33

ClickHouse: Two Years!

 5 years ago
source link: https://www.tuicool.com/articles/hit/nauQFvF
Go to the source link to view the article. You can view the picture content, updated content and better typesetting reading experience. If the link is broken, please click the button below to view the snapshot at that time.

Following my post from a year ago https://www.percona.com/blog/2017/07/06/clickhouse-one-year/ , I wanted to review what happened in ClickHouse during this year.

There is indeed some interesting news to share.

1. ClickHouse in DB-Engines Ranking . It did not quite get into the top 100, but the gain from position 174 to 106 is still impressive. Its  DB-Engines Ranking score tripled from 0.54 last September to 1.57 this September

3Uf6zmq.png!web

And indeed, in my conversation with customers and partners, the narrative has changed from: “ClickHouse, what is it?” to “We are using or considering ClickHouse for our analytics needs”.

2. ClickHouse changed their versioning schema. Unfortunately it changed from the unconventional …; 1.1.54390; 1.1.54394 naming structure to the still unconventional 18.6.0; 18.10.3; 18.12.13 naming structure, where “18.” is a year of the release.

Now to the more interesting technical improvements.

3. Support of the more traditional JOIN syntax. Now if you join two tables you can use SELECT ... FROM tab1 ANY LEFT JOIN tab2 ON tab1_col=tab2_col .

So now, if we take a query from the workload described in https://www.percona.com/blog/2017/06/22/clickhouse-general-analytical-workload-based-star-schema-benchmark/

We can write this:

SELECT     C_REGION,     sum(LO_EXTENDEDPRICE * LO_DISCOUNT) 
FROM lineorder ANY INNER JOIN customer 
ON LO_CUSTKEY=C_CUSTKEY 
WHERE (toYear(LO_ORDERDATE) = 1993) AND ((LO_DISCOUNT >= 1) AND (LO_DISCOUNT <= 3)) AND (LO_QUANTITY < 25) 
GROUP BY C_REGION; 

instead of the monstrous:

SELECT
    C_REGION,
    sum(LO_EXTENDEDPRICE * LO_DISCOUNT)
FROM lineorder
ANY INNER JOIN
(
    SELECT
        C_REGION,
        C_CUSTKEY AS LO_CUSTKEY
    FROM customer
) USING (LO_CUSTKEY)
WHERE (toYear(LO_ORDERDATE) = 1993) AND ((LO_DISCOUNT >= 1) AND (LO_DISCOUNT <= 3)) AND (LO_QUANTITY < 25)
GROUP BY C_REGION;

4. Support for DELETE and UPDATE operations.

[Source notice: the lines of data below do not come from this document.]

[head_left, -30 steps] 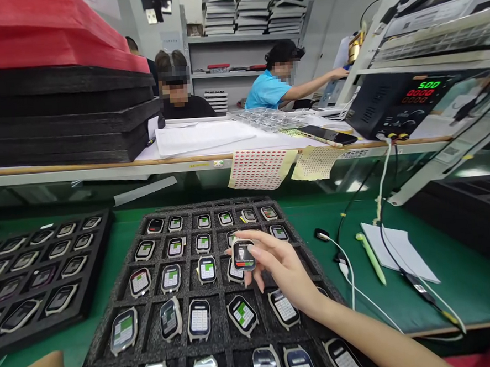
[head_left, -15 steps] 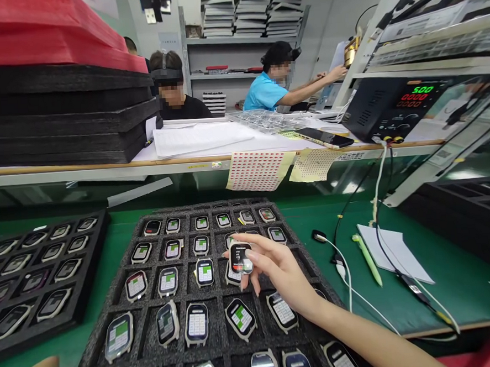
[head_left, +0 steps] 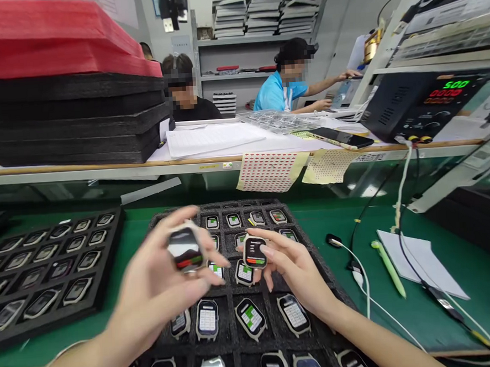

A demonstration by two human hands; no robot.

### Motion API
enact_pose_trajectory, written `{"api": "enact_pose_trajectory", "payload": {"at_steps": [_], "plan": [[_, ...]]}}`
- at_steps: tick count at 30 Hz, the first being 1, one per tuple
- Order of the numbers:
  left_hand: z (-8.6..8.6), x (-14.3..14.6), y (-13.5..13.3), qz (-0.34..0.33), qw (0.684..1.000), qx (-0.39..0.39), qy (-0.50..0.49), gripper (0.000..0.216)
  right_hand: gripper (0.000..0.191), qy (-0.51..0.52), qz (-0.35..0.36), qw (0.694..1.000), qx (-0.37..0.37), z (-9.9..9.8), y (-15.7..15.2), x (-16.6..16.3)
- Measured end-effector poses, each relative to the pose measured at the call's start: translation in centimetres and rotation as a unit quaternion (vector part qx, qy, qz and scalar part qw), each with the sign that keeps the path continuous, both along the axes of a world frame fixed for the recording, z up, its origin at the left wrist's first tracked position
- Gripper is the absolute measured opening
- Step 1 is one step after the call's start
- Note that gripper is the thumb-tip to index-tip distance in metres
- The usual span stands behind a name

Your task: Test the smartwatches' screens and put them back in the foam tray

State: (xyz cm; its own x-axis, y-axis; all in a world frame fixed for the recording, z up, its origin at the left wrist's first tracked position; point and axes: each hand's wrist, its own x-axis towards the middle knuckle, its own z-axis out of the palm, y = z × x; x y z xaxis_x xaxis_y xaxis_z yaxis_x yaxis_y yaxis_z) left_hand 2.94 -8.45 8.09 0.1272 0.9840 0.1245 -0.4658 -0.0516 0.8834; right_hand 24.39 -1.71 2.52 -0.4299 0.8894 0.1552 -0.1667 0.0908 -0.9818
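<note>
Over the black foam tray (head_left: 229, 295), my right hand (head_left: 293, 263) pinches a smartwatch (head_left: 255, 252) without a strap. Its lit screen is dark, with white text and a red and green strip at the bottom. My left hand (head_left: 155, 283), smeared by motion, has its fingers around another strapless smartwatch (head_left: 185, 248). That screen is dark and shiny with a red and green strip low down. Beneath both hands, several watches lie in the tray's compartments, many showing white and green grids, such as one watch (head_left: 250, 319) in the middle. My left hand hides part of the tray.
A second tray of watches (head_left: 59, 272) is at the left. On the right lie a green pen (head_left: 389, 269), white paper (head_left: 424, 266) and cables (head_left: 365, 287). The shelf above carries stacked black foam (head_left: 71, 122), a phone (head_left: 342, 137) and a power supply (head_left: 427, 106). Two people sit beyond.
My left hand has come in from the lower left, now with a smartwatch in it. My right hand still grips its watch over the tray. The view has shifted slightly left.
</note>
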Motion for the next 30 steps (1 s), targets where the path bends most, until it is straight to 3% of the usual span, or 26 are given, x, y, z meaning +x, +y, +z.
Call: {"api": "enact_pose_trajectory", "payload": {"at_steps": [4,8,15,23,30], "plan": [[-2.5,1.4,2.1,-0.043,0.997,-0.042,0.038,0.052,0.036,0.014,-0.017,1.0,-0.006,0.2,0.4,0.1],[-4.3,1.8,3.0,-0.037,0.998,-0.005,0.058,0.056,0.037,0.013,-0.017,1.0,-0.015,0.2,0.5,0.1],[-4.8,1.3,2.9,-0.063,0.998,0.011,0.025,0.054,0.034,0.013,-0.018,1.0,-0.022,0.2,0.3,0.2],[-4.9,1.0,3.2,-0.034,0.999,-0.002,0.035,0.049,0.036,0.004,0.018,1.0,-0.013,0.4,0.0,0.4],[-5.1,1.1,3.0,-0.034,0.999,0.021,0.028,0.065,0.047,0.001,0.033,0.999,-0.007,0.5,-0.4,0.1]]}}
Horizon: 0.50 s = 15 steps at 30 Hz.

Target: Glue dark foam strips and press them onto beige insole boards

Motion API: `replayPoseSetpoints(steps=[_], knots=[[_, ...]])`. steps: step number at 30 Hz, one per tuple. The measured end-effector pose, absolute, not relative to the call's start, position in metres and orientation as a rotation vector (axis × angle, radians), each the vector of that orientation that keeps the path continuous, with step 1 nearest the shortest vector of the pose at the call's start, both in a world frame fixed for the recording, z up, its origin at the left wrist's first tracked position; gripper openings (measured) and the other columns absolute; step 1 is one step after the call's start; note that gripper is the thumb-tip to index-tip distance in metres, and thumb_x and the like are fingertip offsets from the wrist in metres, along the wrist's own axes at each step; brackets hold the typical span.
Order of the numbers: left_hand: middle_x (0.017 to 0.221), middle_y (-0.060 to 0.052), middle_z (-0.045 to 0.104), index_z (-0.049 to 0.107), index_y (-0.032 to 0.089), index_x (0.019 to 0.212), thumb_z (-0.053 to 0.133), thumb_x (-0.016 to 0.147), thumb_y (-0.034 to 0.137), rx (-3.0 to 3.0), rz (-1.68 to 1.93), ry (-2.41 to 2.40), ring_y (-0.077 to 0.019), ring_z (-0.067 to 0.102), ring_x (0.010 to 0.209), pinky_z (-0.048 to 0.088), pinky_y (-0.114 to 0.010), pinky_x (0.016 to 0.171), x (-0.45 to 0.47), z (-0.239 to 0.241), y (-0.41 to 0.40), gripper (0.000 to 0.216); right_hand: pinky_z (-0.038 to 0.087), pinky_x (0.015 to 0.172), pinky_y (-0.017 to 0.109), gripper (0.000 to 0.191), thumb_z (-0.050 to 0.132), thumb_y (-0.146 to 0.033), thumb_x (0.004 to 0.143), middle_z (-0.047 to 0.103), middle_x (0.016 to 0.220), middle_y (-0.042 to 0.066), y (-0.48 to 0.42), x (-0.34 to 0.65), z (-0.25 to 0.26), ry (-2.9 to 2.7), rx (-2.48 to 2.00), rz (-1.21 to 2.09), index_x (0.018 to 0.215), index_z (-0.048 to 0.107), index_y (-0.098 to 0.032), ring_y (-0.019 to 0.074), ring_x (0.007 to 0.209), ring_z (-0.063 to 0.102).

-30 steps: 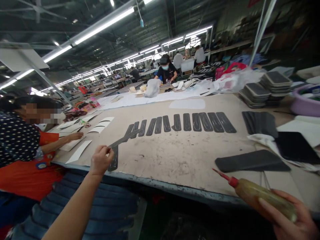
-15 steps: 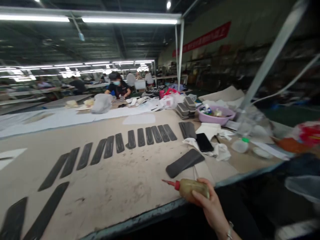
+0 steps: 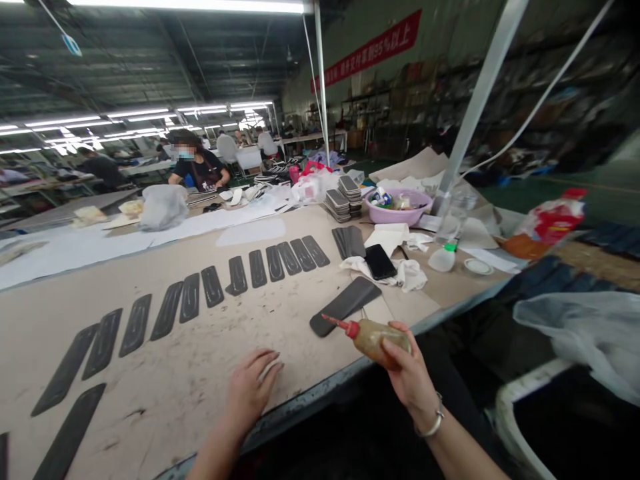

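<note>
Dark elongated strips (image 3: pixel 135 325) lie in a curved row from the left across the worktable (image 3: pixel 195 373), several carrying glossy looped tracks; one more lies nearer the front edge. Behind the row, a co-worker in a mask (image 3: pixel 204 172) wears a dark apron with a small white mark, illegible from here. The left hand (image 3: pixel 254 385) grasps nothing, its fingers loosely curled over the table's front part; blur makes it hard to say whether they touch the surface. Beyond, a red banner (image 3: pixel 370 52) ends in readable characters, "95%以上".

Right of centre, the nozzled squeeze bottle (image 3: pixel 377 339) is in the right hand (image 3: pixel 409 367), fingers wrapped around its amber body, red nozzle pointing left in front of a loose dark piece (image 3: pixel 347 301). The bottle shows no label. The step looks like applying fluid to the strips, with the nozzle well apart from the row. The next move would call for bringing the tip low over a strip and squeezing evenly, the left hand steadying it. Farther right, the smartphone (image 3: pixel 380 262) and green-capped bottle (image 3: pixel 443 259) show no readable brand.
</note>
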<state>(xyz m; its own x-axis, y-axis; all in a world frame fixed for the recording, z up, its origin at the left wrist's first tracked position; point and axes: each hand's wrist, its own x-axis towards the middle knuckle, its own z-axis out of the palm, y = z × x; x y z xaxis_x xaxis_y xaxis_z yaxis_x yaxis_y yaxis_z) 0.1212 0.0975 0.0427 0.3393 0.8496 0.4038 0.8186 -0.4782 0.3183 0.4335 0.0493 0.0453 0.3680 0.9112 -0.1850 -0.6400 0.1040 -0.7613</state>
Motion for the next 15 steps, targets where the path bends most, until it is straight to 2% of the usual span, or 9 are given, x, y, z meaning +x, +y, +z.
replayPoseSetpoints(steps=[2, 5, 10, 15], knots=[[0.101, -0.007, 0.066, 0.066, 0.022, 0.098, 0.051, 0.085, 0.035, 2.541, 0.765, 1.415, -0.0196, 0.061, 0.095, 0.05, -0.034, 0.087, 0.17, 0.032, 0.121, 0.024, 0.049, 0.069, 0.029, 0.044, 0.076, -0.024, 0.064, 0.063, 0.087, -0.001, 0.049, 0.439, 0.045, -0.345, -0.87, 1.156, 0.101, 0.052, -0.026, 0.0164, 0.076, 0.06], [0.104, -0.009, 0.064, 0.065, 0.019, 0.097, 0.053, 0.083, 0.032, 2.568, 0.671, 1.308, -0.0209, 0.058, 0.098, 0.048, -0.037, 0.089, 0.22, 0.026, 0.147, 0.023, 0.049, 0.069, 0.03, 0.045, 0.076, -0.025, 0.063, 0.064, 0.088, -0.001, 0.048, 0.445, 0.045, -0.305, -0.861, 1.125, 0.101, 0.052, -0.026, 0.0173, 0.076, 0.06], [0.094, -0.009, 0.065, 0.069, 0.017, 0.086, 0.049, 0.085, 0.028, 2.589, 0.418, 1.253, -0.0205, 0.058, 0.09, 0.044, -0.037, 0.087, 0.24, 0.027, 0.167, 0.023, 0.049, 0.069, 0.031, 0.047, 0.077, -0.025, 0.061, 0.064, 0.087, -0.001, 0.049, 0.447, 0.047, -0.282, -0.86, 1.125, 0.101, 0.052, -0.026, 0.0176, 0.075, 0.061], [0.085, -0.006, 0.066, 0.071, 0.019, 0.08, 0.049, 0.084, 0.029, 2.576, 0.341, 1.257, -0.0185, 0.059, 0.084, 0.046, -0.031, 0.078, 0.24, 0.033, 0.176, 0.024, 0.049, 0.069, 0.029, 0.045, 0.077, -0.024, 0.063, 0.064, 0.086, -0.002, 0.05, 0.444, 0.046, -0.282, -0.846, 1.176, 0.1, 0.052, -0.026, 0.0163, 0.075, 0.061]])
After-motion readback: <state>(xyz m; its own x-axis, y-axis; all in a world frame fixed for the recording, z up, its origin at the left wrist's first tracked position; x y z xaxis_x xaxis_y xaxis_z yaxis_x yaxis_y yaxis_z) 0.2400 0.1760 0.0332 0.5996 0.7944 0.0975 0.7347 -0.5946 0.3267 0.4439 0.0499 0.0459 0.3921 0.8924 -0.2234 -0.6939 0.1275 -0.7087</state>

This has probably been the most requested feature since the first ClickHouse release.

ClickHouse uses an LSM-tree like structure—MergeTree—and it is not friendly to single row operations. To highlight this specific limitation, ClickHouse uses ALTER TABLE UPDATE / ALTER TABLE DELETE syntax to highlight this will be executed as a bulk operation, so please consider it as such . Updating or deleting rows in ClickHouse should be an exceptional operation, rather than a part of your day-to-day workload.

We can update a column like this: ALTER TABLE lineorder UPDATE LO_DISCOUNT = 5 WHERE LO_CUSTKEY = 199568

5. ClickHouse added a feature which I call Dictionary Compression, but ClickHouse uses the name “LowCardinality”. It is still experimental, but I hope soon it will be production ready. Basically it allows internally to replace long strings with a short list of enumerated values.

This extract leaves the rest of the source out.